Abstract
This commentary posits that the social-constructionist view of emotion should be clearly distinguished from related theoretical views on how emotions are shaped by and shape social interactions and relationships. Differentiating between distinct theoretical perspectives is essential in order to specify the unique knowledge about emotions gained by the social-constructionist approach and to create empirical paradigms that can be applied to test assumptions derived from the social-constructionist view.
Boiger and Mesquita offer a broad spectrum of the many ways in which emotions are shaped by and shape social interactions and relationships, ranging from in-the-moment interactions to cultural models of self and relationships. In portraying the different social levels of analysis, they highlight the genuine social nature of emotions, giving credit to emotions as truly relational phenomena (which emotion research so often fails to capture; e.g., Fischer & van Kleef, 2010). Moreover, rather than constructing emotions as one-shot experiences, Boiger and Mesquita compellingly argue for conceiving emotions as dynamic processes and relational patterns.
While Boiger and Mesquita set the stage for a truly social account of emotions, the scope of their (social) constructionist approach risks being too all-inclusive, too all-encompassing, and obscuring the different meanings of “social” in the paradigms they include. For example, interactions shaped by the social anxiety of an interaction partner certainly make anxiety a social experience, but do not implicate a social-constructionist concept of anxiety. A social-constructionist view would imply that anxiety is understood, for example, as enacting a transient social role (Averill, 1980) or as an emotional performance (Gergen, 2009), the elements of which are socially constituted. Similarly, the prevalence of positive or negative affect likely shapes relationships and partly determines their fate—but this does not mean that the affective experiences are understood as being socially constructed.
Certainly, there is no privileged reading of social constructionism, and, in fact, approaches subsumed under this heading form a rather loose collection of perspectives, most notably differing in whether they presume emotions to be of genuine social origin or to be merely shaped by culture (Turner, 2009). But they do share the basic assumption that culture specifies how to appraise, feel, and act when experiencing—or performing—a certain emotion. Such a view should be distinguished from social accounts of emotions that posit that emotions are elicited, reacted upon, negotiated, talked about, or taught within social contexts, thus constructing or shaping interactions and relationships. In fact, the notion of the social nature of emotions is to some extent mute to the concept of emotion adopted. For example, appraisal theories and psychological construction models of emotion can easily account for relational phenomena.
Distinguishing between the different conceptualizations of emotions as social phenomena is essential because of their theoretical and empirical implications. To illustrate, what knowledge about emotions do we gain by analyzing rapid affective changes due to mutual interactions or by analyzing emotions as the enactment of social roles? And what are the predictions derived from the different perspectives and the possible empirical paradigms that are applied to test them? For example, Boiger and Mesquita outline a promising line of research on how affective relationship dynamics can be studied in situ (however fleeting the emotional experiences and the rapidly changing affective exchanges may be), given the appropriate methodological tools.

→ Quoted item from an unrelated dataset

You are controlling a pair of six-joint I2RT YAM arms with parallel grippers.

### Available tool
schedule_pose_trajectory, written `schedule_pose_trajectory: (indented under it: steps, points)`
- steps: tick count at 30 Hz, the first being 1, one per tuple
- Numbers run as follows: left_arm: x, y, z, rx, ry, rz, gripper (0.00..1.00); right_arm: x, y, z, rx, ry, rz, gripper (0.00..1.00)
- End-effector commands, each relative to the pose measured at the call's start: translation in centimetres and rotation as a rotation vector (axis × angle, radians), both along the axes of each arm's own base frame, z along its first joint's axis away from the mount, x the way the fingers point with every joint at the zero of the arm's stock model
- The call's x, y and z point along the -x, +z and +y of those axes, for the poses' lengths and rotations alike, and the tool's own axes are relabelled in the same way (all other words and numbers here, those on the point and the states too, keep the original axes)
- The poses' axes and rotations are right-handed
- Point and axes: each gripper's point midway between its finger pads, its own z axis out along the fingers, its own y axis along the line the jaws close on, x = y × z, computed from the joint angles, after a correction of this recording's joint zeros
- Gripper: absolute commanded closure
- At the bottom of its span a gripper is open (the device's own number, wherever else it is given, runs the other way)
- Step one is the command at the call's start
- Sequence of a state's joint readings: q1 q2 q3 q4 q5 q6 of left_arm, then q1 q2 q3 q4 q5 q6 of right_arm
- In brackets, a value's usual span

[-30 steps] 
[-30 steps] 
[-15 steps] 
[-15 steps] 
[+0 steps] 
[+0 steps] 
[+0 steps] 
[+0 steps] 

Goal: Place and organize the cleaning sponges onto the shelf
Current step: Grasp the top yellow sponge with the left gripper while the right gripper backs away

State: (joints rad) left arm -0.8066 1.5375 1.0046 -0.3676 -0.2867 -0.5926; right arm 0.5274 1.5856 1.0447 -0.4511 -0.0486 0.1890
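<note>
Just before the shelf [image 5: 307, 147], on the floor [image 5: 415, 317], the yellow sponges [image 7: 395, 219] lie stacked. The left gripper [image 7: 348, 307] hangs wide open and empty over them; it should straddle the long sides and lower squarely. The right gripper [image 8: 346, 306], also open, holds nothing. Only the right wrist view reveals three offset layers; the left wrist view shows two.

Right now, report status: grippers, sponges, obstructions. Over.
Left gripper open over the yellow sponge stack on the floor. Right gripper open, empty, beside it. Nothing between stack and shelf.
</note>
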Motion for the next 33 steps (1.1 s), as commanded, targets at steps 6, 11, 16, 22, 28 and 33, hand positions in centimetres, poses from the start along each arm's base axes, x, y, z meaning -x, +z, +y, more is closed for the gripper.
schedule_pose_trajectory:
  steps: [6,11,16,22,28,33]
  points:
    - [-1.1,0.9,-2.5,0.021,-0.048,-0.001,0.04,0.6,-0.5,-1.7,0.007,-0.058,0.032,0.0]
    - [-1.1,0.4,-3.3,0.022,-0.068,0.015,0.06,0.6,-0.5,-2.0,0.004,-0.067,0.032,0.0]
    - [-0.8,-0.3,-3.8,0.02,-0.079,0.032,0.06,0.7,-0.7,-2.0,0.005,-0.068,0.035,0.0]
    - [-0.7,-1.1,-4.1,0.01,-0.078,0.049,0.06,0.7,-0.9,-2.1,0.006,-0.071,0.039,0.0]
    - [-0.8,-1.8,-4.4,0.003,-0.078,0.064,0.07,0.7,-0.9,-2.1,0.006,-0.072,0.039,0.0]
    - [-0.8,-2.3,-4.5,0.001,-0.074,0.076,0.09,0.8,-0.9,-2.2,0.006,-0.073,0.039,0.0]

But how do we study emotions from a social-constructionist viewpoint at a microanalytical level that is favored in psychological research on emotions, formulating assumptions that can be tested (rather than providing post hoc descriptions and anecdotal evidence)? One particularly promising approach may be to focus on one of most prominent features of the social-constructionist approach, namely, that emotional behavior, deriving its features from ensuring the social functions it is meant to serve, is functional and therefore normative (Averill, 1980; Weber, 2004). In this view, the proper enactment of socially constituted emotional roles can be expected to be socially controlled and sanctioned if violated.

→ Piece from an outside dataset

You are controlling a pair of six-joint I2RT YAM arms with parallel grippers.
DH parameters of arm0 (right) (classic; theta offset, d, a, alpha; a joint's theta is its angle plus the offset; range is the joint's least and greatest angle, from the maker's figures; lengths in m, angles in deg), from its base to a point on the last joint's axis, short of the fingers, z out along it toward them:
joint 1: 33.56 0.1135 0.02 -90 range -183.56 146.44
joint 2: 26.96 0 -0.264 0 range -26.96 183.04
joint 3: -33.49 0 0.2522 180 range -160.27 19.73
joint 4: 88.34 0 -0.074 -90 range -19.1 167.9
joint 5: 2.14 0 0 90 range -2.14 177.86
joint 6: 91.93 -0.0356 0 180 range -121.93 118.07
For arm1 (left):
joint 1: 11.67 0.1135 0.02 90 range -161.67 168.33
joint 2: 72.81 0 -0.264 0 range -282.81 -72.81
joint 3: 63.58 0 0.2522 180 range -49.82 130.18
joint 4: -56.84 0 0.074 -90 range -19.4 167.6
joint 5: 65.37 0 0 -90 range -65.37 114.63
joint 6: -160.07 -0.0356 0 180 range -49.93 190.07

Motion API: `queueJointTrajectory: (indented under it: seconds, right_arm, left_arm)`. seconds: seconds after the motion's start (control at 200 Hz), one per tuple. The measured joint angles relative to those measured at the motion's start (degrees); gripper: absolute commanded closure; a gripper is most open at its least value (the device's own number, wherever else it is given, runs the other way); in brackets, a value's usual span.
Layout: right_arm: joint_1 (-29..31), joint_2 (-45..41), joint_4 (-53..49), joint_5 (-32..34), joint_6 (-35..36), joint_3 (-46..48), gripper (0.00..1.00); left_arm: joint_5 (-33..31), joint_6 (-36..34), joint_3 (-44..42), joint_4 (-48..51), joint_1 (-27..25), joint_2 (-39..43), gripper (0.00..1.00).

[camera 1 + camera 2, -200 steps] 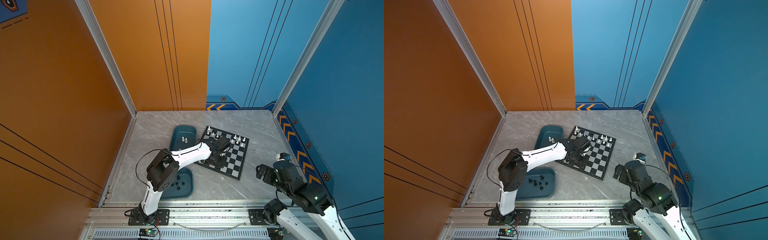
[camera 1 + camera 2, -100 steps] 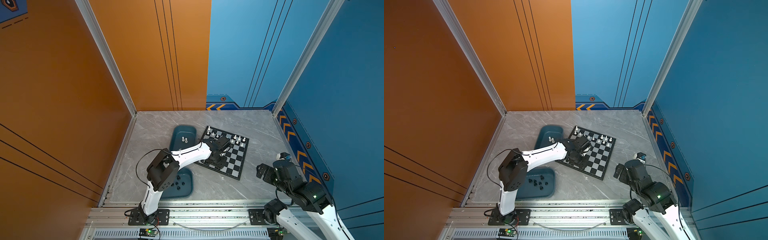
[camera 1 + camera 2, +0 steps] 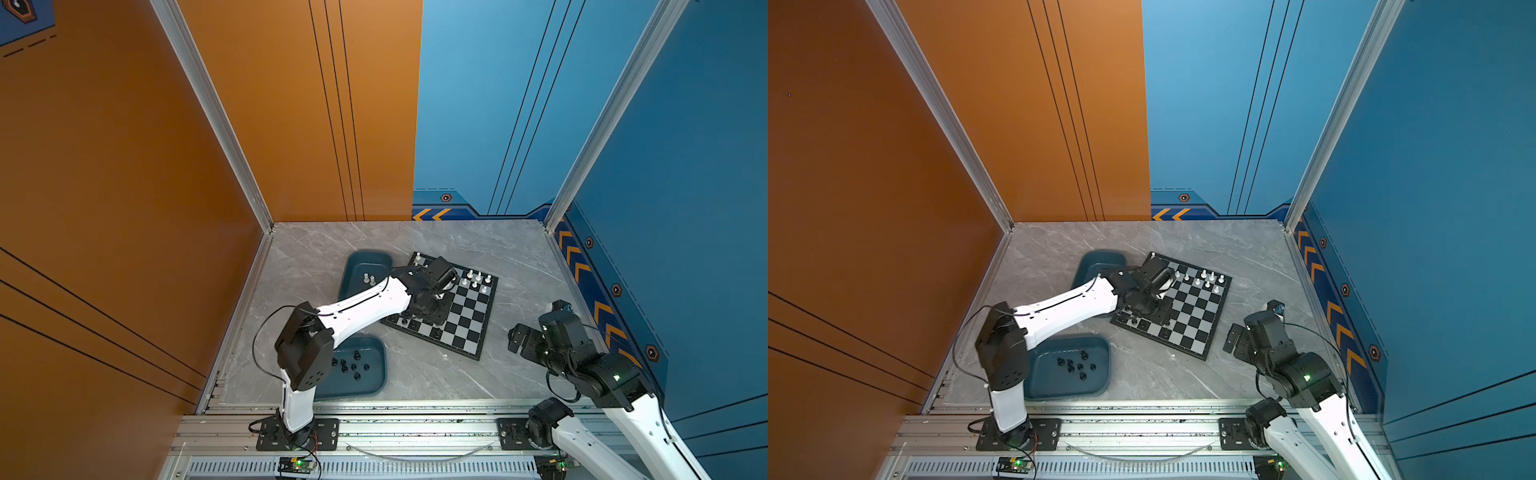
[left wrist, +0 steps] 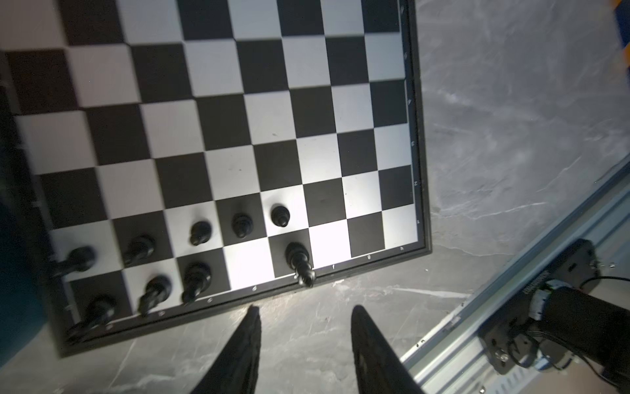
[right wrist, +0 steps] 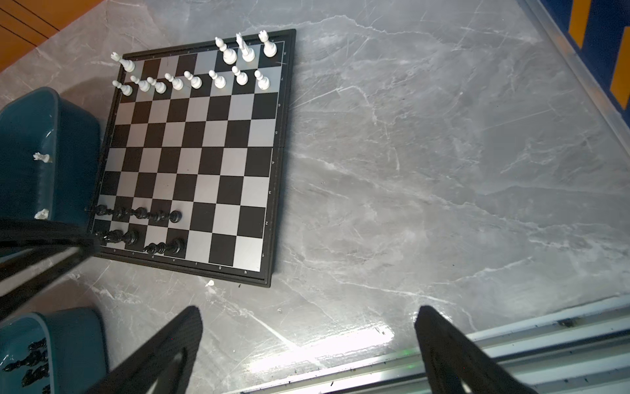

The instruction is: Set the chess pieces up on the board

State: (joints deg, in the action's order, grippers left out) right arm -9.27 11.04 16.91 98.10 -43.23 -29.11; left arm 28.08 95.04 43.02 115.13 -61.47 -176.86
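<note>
As our left fingers hang apart and empty and our right fingers gape wide, tiny black plastic chessmen stand along the chequered black-and-silver board's near-left edge. They look light and tippy, so we'd pinch their slim necks.

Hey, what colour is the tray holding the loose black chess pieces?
Dark teal; the tray shows best in a top view.

Board askew on grey table, white chess pieces along far edge, left arm reaching over near-left corner, black pieces loose in near teal tray, right arm off the board
</note>
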Motion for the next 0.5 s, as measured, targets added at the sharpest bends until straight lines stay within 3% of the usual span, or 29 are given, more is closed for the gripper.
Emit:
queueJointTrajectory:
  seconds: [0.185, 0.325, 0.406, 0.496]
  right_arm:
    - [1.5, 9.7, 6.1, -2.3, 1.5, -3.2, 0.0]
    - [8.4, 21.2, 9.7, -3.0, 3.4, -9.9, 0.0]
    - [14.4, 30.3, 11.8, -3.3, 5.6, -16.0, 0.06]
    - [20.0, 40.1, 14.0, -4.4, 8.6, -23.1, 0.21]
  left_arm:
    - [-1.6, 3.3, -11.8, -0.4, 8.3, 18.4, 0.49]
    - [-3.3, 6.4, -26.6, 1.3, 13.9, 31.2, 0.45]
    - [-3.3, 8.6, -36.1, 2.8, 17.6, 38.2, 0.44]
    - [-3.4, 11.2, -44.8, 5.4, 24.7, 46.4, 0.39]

For example, one assumption derived from the presumed normative status of emotional behavior is that enacting the proper emotional behavior should be socially rewarded. Confirming this assumption, we showed that presumably normative anger-related behavior (i.e., voicing one’s anger to correct another persons’ wrong-doing; Averill, 1982) leads to a more positive evaluation of the actor’s personality, intelligence, and attractiveness than submissive behavior (Geisler, Wiedig-Allison, & Weber, 2009).
Another implication of the social-constructionist approach is that normative emotional behavior is more likely when it is subject to observation. In support of this assumption, we have recently shown in studies using the Ultimatum Game that participants were more likely to sanction unfair behavior—according to Averill (1982), an essential element of anger, understood as a transitory social role—when observed than when alone (Weber, Studtmann, & Reisenzein, 2012).
In short, while an essential part of a social level of analysis, the social constructionist view on emotions should be distinguished from other social accounts of emotions, specifying the features that are unique to this approach and the perspectives it offers that other approaches fail to offer. However, in order to find its place in a highly competitive theoretical and empirical environment in which alternative models of emotion abound, the social-constructionist approach will prevail only with powerful experimental paradigms at its side.